- Kategori
- Deneme
Kahve Yemen'den gelmez
“Kahve Yemen'den gelir
Bülbül çemenden gelir
Ak topuk, beyaz gerdan
Hergün seyrandan gelir
(…)
Türkümüz böyle söylendiği sürece, “Kahve Yemen’den mi gelir, ya da doğru bildiğimiz yanlışlar arasında olabilir mi?” diye, sorsak ne olur, sormasak ne? Yanlışı dilden söküp atmak zor olduğunu inansam da, yazarın doğruyu yazmak, düşündürmek gibi bir asli görevi olduğunu bilirim. Dilimize yerleşen, o denli yalan yanlış deyim ve bilgiler var ki, saymaya kalksak gün akşam olur. Bunların bir kaçını anımsayalım:
“Elinin körü” deyimini, “Kes şu aptal soruları, şimdi ağzımdan kötü bir söz çıkacak” anlamında, ya da benzeri anlamlarda kullandığımızı bilirsiniz. Deyimde geçen ‘elinin’ sözcüğü Arapça ‘ehil’ olmalıydı.( yerde ikamet eden, hane halkı, halk), ‘körü’ sözcüğünün de aslı ‘gûrû’ (mezar) olduğuna göre, deyimin anlamı “senin ecdadının mezarını bile…..ederim” anlamına gelmesi beklenirdi. Arapça kökenli bu sözcük dilden düşünce, halkın uydurma gücünün devreye girdiğini anlıyoruz.
“İpe sapa gelmez”
Açıklama: ‘Ep’ Türkçede ‘sebep’ demektir. ‘Sap’ sözcüğü ise “belli bir düzen gözetlemek, derli toplu olmak, sıraya düzene sokmak” anlamına gelir. Deyimin aslı “ epsiz sapsız” olmalıydı. (Kaynak: Nurullah Ataç, “Karalama Defteri, Sözden Söze” Can Yayınları. 1991, S:129-131)
Sadece deyimler değil, bazı sözcüklerin nereden geldiğini meraksız bir toplumuz. Örneğin dilimizden düşürmediğimiz ‘gibi’ sözcüğünün çıkış noktası eski Türklere kadar gider: Türklerin ata düşkünlüğünü bilirsiniz. (Not: Araba kullanırken ara gaz vererek aniden uzaklaşan kişilere ‘topukladı’ deriz.

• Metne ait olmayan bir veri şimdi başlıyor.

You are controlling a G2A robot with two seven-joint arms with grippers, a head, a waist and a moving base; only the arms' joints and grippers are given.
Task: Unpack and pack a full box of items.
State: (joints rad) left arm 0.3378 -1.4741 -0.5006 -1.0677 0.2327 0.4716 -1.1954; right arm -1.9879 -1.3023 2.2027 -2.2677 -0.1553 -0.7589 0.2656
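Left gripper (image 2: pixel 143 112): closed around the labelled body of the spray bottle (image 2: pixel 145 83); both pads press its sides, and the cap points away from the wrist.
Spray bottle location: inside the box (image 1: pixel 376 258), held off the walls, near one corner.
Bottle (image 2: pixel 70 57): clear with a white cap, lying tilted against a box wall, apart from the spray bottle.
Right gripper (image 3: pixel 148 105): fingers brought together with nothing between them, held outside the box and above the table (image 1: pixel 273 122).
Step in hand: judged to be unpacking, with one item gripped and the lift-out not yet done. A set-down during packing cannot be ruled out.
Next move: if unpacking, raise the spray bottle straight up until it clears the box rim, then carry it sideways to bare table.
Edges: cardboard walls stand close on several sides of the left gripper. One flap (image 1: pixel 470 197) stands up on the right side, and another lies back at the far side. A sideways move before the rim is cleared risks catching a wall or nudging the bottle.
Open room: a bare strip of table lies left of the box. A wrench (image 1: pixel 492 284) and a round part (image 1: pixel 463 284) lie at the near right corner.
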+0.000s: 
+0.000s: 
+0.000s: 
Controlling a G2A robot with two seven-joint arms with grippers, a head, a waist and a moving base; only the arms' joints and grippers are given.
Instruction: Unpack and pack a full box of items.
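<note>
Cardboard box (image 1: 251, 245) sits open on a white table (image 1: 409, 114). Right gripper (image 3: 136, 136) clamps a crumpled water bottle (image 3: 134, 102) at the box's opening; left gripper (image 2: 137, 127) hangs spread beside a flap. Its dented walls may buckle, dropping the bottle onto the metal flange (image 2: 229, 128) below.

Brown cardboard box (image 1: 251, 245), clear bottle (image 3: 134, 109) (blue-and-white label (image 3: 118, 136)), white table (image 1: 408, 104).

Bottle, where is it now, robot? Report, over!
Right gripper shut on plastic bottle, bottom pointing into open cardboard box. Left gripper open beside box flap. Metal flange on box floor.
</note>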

Sanki, altımızdaki araba değil, bir at) Eski Türkler anaç atlarını, ya da savaşta veya dövüşte kullanıcısının yaşamını kurtaran atlarının ölüsünü leş niyetine atmazlardı. O atın derisini düzgün bir şekilde çıkarıp, samanla doldurarak bir heykelcik elde ederlerdi. Canlı at görünümündeki bu ata “kipi” derlerdi.
Bu sözcü dilimizden düşmeyen ‘gibi’ sözcüğünün anasıdır. (Kaynak: Sunay Akın “Önce çocuklar ve Kadınlar” Çınar yayınları. S: 22)
Kahve Yemen’den gelir’ türümüzün söylencesi:
Türkünün söylencesi Urfa aşiretlerine dayanır. Bir delikanlı kahvede çırak olarak çalışmaktadır. Kahve siparişi alırken veya sunarken, sanki bir bozlak söylüyormuş gibi “Kahve Yemen'den gelir” dermiş. Müşterilerin hoşlandığını anlayan çırak, her gün bu dizeyi, seslerini zenginleştirmeye başlar. Buraya kadar iyi güzel de, bu delikanlı mesleği itibariyle çok şanssızdır; çünkü Urfa yöresinde kahveci yamağına, kuşçulara ve hamamda çalışan delikanlıya kız vermezlermiş.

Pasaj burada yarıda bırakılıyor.